This topic is a side topic of the page on electromagnetic induction.

#### Lenz's law

The direction of the current induced in a conductor by a changing magnetic field is in the direction that establishes a new magnetic field that opposes the direction of the first.

### Lenz's law

Recall that Faraday's laws of electromagnetic induction are:

• An electric current produces a magnetic field, and

• A changing magnetic field induces an electric current in a nearby conductor.

Lenz's law says that when a changing magnetic field, like one that is due to a moving magnet, induces an electric current in a nearby conductor, the direction of the magnetic field produced by that current will be opposed to the original changing magnetic field.

Lenz's law is a qualitative law. That is, it doesn't tell us anything about the quantity (strength) of any of the fields, just their relative directions.

The example below is a nice example of Lenz's law behavior, and can easily be done in the lab or classroom.

### A simple experiment

#### A.

A permanent magnet, north pole on bottom and south on top in this illustration, is dropped into a copper pipe. Copper is a good electrical conductor, but it is neither magnetic nor paramagnetic.

#### B.

As the magnet moves, the copper experiences a changing magnetic field, which produces a cirulating current (called an eddy current) in the pipe – as though it were a coil of wire. The direction of that current is, alccording to Lenz's law, such that a magnetic field is induced in the nearby region of the pipe, a field that opposes the direction of the field of the magnet.

#### C.

As the magnet travels through the pipe, the gravitational force pulling it downward retards (slows down) its motion, causing it to fall more slowly than we'd expect.

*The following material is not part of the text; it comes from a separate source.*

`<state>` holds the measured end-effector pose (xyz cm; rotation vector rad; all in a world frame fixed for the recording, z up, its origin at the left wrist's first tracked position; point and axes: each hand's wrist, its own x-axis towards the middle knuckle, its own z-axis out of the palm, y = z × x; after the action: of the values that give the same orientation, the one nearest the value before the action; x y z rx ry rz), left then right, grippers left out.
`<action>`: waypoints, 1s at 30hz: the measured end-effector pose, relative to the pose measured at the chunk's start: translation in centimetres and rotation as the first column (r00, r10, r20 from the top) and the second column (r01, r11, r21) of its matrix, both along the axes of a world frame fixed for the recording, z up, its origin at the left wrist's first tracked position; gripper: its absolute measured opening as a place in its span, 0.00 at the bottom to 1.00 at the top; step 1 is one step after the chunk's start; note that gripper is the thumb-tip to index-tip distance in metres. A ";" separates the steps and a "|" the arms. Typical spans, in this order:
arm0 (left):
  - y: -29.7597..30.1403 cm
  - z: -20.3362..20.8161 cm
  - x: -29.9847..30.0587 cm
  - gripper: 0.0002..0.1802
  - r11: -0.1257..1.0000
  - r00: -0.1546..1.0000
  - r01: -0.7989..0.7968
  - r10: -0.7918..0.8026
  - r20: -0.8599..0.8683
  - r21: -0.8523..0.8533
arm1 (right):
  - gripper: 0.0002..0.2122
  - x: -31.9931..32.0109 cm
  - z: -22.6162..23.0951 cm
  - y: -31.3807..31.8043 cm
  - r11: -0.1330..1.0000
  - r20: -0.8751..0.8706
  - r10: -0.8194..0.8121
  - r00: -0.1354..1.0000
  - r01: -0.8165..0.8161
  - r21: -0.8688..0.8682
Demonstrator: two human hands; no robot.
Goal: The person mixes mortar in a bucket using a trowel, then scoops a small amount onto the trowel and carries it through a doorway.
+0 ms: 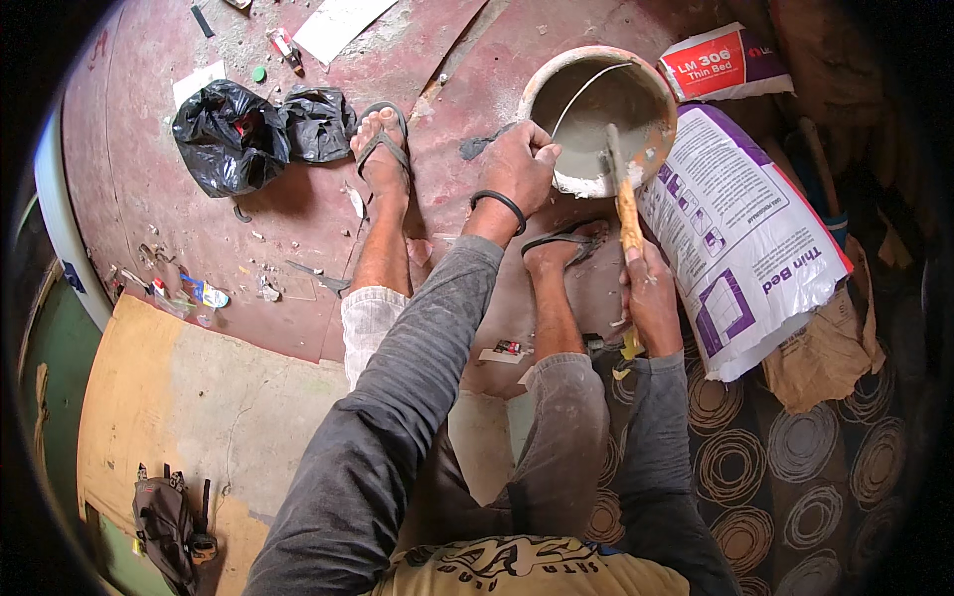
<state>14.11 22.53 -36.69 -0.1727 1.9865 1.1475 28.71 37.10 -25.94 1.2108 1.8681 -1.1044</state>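
Note:
A round bucket [537, 104] with a mortar-smeared rim stands at the upper middle, holding grey wet mortar [581, 129]. My left hand [517, 171] is closed at the near left of its rim, where the thin wire handle [586, 89] comes down; whether rim or wire lies in the fingers is hard to tell. In my closed right hand [651, 298] is a wooden stick [627, 214], slanting up into the bucket. Its grey-coated far end reaches the mortar.
Right of the bucket lie a white-and-purple bag [750, 238] and a red-and-white packet [730, 65]. Brown paper [830, 348] sits beside the bag. Black plastic bags [234, 139] lie left of my sandalled feet. Debris and a brush [206, 292] litter the floor; a backpack [167, 526] is lower left.

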 end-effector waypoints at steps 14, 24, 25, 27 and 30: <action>2.5 -0.4 0.6 0.17 0.960 0.950 0.244 -0.265 -0.163 -0.140 | 0.18 -0.8 2.0 1.5 0.928 -0.245 0.110 0.963 -0.011 0.373; 1.6 -4.1 2.2 0.31 0.902 0.893 0.422 -0.431 -0.134 -0.090 | 0.11 15.5 13.9 23.3 0.532 0.057 0.263 0.963 -0.194 0.824; 1.4 -2.2 3.2 0.33 0.913 0.903 0.381 -0.401 -0.153 -0.145 | 0.11 16.4 13.0 22.2 0.608 0.128 0.213 0.969 -0.234 0.759; -1.3 -0.9 1.0 0.36 0.909 0.903 0.362 -0.397 -0.166 -0.207 | 0.13 15.6 11.6 20.6 0.752 0.234 0.157 0.959 -0.270 0.601; -6.0 5.2 2.7 0.34 0.960 0.949 0.262 -0.274 -0.156 -0.093 | 0.13 18.6 8.0 18.4 0.765 0.301 0.044 0.952 -0.226 0.603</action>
<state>16.83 16.57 -31.49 0.1601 2.1221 0.9411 47.27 55.53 -17.90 1.4588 2.1318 -0.1794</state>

The same would be true if the magnet were dropped south-pole downward. The induced current would be reversed, creating an induced magnetic field in the pipe that would still oppose the field of the magnet, just like Lenz's law predicts.

Notice that the opposing magnetic force also opposes the force of gravity in this situation. Notice also that the induced field can never be strong enough to arrest the motion of the falling magnet because that would eliminate the change in the magnetic field experienced by the copper, removing the upward force.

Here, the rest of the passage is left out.